EXERCISE PROMPT: Scan the material below for "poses", then return each line that contains it.

* * *

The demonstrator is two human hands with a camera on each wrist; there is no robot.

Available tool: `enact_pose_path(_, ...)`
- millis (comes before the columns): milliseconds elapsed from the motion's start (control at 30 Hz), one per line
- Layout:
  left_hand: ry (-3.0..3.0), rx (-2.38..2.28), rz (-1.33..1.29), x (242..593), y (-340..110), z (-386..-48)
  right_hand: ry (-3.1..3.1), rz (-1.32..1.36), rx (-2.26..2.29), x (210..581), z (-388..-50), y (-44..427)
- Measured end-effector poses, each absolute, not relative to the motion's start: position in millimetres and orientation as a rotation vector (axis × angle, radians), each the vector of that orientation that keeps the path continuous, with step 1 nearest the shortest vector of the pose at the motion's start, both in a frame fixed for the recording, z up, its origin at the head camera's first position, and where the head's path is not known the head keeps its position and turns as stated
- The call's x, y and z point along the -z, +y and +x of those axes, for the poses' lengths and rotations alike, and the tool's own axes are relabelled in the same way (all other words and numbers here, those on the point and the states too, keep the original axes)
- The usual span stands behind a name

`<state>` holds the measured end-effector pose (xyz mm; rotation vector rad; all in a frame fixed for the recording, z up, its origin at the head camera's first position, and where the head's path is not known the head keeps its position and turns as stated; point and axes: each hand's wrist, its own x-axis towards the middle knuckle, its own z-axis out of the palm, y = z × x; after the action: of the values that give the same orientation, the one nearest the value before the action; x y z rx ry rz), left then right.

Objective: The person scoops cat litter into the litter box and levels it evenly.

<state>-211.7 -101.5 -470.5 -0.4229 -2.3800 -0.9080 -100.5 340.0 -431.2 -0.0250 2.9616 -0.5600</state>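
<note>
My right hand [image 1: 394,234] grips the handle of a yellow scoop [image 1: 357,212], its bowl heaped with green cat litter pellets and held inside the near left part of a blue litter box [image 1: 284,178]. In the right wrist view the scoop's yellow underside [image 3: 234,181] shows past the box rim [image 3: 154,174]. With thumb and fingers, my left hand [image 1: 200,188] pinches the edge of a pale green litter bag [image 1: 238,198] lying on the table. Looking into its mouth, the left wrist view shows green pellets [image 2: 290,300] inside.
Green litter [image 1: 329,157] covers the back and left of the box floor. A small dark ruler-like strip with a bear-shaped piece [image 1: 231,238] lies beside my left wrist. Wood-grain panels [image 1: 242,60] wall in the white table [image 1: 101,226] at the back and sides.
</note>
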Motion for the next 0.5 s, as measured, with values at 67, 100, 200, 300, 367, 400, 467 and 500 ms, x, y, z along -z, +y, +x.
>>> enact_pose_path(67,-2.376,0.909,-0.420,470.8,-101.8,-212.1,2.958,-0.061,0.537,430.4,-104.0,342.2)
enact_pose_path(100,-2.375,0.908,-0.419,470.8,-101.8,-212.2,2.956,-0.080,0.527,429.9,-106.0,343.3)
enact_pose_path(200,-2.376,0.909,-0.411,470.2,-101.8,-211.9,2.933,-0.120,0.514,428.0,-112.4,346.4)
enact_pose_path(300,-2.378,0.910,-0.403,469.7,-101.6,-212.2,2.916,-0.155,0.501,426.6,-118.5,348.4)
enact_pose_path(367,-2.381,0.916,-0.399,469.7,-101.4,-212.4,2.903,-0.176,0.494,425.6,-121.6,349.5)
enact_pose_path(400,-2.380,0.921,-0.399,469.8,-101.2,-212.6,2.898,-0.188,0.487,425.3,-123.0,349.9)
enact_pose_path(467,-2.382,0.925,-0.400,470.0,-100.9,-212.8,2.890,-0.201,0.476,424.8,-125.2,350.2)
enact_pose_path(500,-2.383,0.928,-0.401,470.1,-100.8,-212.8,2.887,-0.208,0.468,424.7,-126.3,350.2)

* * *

EXPECTED OUTPUT:
- Measured end-effector poses, each absolute, not relative to the motion's start: position in millimetres and orientation as a rotation vector (axis × angle, radians), each the vector of that orientation that keeps the path continuous, with step 1 nearest the shortest vector of the pose at the motion's start, both in a frame fixed for the recording, z up, its origin at the head camera's first position, and where the head's path is not known the head keeps its position and turns as stated
- The call's x, y and z point along the -z, +y and +x of those axes, for the poses' lengths and rotations alike, and the tool's own axes are relabelled in the same way (all other words and numbers here, those on the point and the states too, keep the original axes)

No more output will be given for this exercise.